* _Data below_:
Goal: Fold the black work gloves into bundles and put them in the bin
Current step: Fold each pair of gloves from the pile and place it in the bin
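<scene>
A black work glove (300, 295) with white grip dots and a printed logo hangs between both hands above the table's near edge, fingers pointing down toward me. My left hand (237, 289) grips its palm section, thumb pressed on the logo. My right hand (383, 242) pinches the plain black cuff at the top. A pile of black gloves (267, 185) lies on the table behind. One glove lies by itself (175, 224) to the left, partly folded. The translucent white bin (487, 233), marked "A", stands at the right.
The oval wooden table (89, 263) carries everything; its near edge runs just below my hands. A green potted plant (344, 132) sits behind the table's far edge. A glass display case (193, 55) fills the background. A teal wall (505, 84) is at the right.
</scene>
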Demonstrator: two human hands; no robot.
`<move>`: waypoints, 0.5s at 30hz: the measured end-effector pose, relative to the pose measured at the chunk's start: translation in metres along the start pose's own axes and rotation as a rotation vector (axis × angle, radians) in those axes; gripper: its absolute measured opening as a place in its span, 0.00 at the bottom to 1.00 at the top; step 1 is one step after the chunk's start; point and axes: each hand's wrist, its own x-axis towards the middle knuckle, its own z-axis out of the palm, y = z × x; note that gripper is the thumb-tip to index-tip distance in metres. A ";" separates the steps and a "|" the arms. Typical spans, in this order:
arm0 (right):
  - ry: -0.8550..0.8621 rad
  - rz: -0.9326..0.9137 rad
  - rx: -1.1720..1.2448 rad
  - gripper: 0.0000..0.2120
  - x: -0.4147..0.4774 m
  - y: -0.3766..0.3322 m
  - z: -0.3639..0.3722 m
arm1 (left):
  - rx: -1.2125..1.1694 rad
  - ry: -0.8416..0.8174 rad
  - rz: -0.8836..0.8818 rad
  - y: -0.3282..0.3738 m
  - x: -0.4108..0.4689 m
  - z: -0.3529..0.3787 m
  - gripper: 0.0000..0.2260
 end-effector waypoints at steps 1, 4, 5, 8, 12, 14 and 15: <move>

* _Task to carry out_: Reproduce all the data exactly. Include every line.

* _Answer to this problem_:
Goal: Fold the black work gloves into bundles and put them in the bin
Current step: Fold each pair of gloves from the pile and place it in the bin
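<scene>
A black work glove (300, 295) with white grip dots and a printed logo hangs between both hands above the table's near edge, fingers pointing down toward me. My left hand (237, 289) grips its palm section, thumb pressed on the logo. My right hand (383, 242) pinches the plain black cuff at the top. A pile of black gloves (267, 185) lies on the table behind. One glove lies by itself (175, 224) to the left, partly folded. The translucent white bin (487, 233), marked "A", stands at the right.
The oval wooden table (89, 263) carries everything; its near edge runs just below my hands. A green potted plant (344, 132) sits behind the table's far edge. A glass display case (193, 55) fills the background. A teal wall (505, 84) is at the right.
</scene>
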Demonstrator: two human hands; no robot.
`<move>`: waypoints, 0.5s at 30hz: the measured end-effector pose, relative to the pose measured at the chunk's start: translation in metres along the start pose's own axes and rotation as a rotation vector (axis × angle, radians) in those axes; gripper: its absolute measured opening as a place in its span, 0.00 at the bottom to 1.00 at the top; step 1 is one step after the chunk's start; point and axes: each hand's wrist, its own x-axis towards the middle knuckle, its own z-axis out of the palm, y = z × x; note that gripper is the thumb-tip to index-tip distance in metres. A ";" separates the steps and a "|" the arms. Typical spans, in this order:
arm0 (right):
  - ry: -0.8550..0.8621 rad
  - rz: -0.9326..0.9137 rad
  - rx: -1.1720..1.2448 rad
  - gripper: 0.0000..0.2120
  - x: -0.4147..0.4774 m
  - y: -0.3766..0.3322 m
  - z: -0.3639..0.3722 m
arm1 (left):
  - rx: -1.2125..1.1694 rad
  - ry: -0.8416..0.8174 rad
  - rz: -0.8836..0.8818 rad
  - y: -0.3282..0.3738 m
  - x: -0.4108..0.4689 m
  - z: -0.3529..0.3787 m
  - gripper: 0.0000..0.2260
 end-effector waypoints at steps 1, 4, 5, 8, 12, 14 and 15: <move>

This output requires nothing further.